Sempre sul piano dei soggetti obbligati, le nuove norme configurano come destinatari degli obblighi antiriciclaggio anche gli agenti in affari di mediazione immobiliare nell’ipotesi di attività svolta nell’ambito delle locazioni di immobili sempre che il valore dell’operazione sia pari o superiore a 10mila euro.
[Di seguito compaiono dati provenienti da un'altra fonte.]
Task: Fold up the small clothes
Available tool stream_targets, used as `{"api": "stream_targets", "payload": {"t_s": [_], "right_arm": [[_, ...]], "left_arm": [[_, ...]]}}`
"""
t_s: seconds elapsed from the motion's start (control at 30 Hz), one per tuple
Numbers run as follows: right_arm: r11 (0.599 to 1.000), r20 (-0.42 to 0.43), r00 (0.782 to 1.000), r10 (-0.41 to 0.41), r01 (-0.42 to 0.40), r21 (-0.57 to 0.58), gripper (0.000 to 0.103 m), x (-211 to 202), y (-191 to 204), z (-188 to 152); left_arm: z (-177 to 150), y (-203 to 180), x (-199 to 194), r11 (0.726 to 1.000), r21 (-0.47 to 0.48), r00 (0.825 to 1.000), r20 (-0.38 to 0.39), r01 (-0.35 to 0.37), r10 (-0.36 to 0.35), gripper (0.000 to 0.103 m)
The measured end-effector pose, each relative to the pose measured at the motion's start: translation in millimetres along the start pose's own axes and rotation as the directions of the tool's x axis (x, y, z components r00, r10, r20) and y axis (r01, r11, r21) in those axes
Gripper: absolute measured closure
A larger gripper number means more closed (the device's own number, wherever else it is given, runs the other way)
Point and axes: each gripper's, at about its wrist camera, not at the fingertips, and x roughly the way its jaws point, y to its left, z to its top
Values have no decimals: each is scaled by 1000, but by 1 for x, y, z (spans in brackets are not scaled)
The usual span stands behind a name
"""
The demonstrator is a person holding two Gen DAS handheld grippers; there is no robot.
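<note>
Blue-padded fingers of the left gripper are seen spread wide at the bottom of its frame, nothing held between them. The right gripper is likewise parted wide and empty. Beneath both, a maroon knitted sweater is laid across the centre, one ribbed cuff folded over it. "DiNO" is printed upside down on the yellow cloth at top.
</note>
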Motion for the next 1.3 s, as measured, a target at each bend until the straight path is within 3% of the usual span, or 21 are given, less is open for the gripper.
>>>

Un correttivo di notevole interesse è quello inteso a conferire un più netto valore residuale al criterio che consente di individuare il titolare effettivo nei soggetti titolari di funzioni di direzione o amministrazione della società o del cliente comunque diverso dalla persona fisica. Secondo le nuove previsioni, infatti, il titolare effettivo può essere individuato nella persona, del rappresentante legale, degli amministratori esecutivi ovvero dei direttori generali della società o del cliente comunque diverso dalla persone fisica, non cumulativamente ma in relazione alle specifiche organizzative di ciascun ente e conformemente all’organizzazione societaria e alle disposizioni statutarie.

Lo schema di decreto interviene sul regime di accessibilità alle informazioni contenute nel registro della titolarità effettiva delle imprese dotate di personalità giuridica e delle persone giuridiche private, prescrivendo che il pubblico possa accedere alle predette informazioni e individuando le informazioni accessibili. In generale, l’accesso è reso più ampio anche per le informazioni relative alla titolarità effettiva di trust e soggetti giuridici affini.

Adeguata verifica

Nuove integrazioni anche per gli obblighi di adeguata verifica della clientela soprattutto per ciò che concerne la tempistica di adempimento. Sul punto, lo schema di decreto, puntualizza che l’adeguata verifica deve essere effettuata, nei confronti dei clienti già acquisiti, non solo ogniqualvolta muti il livello di rischio attribuito al cliente, ma anche in occasione degli obblighi posti da norme sopravvenute al momento in cui il cliente è acquisito. Come si legge nella relazione illustrativa dello schema di decreto, il riferimento è da intendersi ai rapporti instaurati dai soggetti obbligati prima delle modifiche apportate dal Dlgs 90/2017 al Dlgs 231/2007, in un contesto in cui, nelle ipotesi di adempimento semplificato di adeguata verifica, dettagliatamente individuate dalla disposizione all’epoca vigente, i soggetti obbligati erano, di fatto, esonerati dall’adeguata verifica della clientela.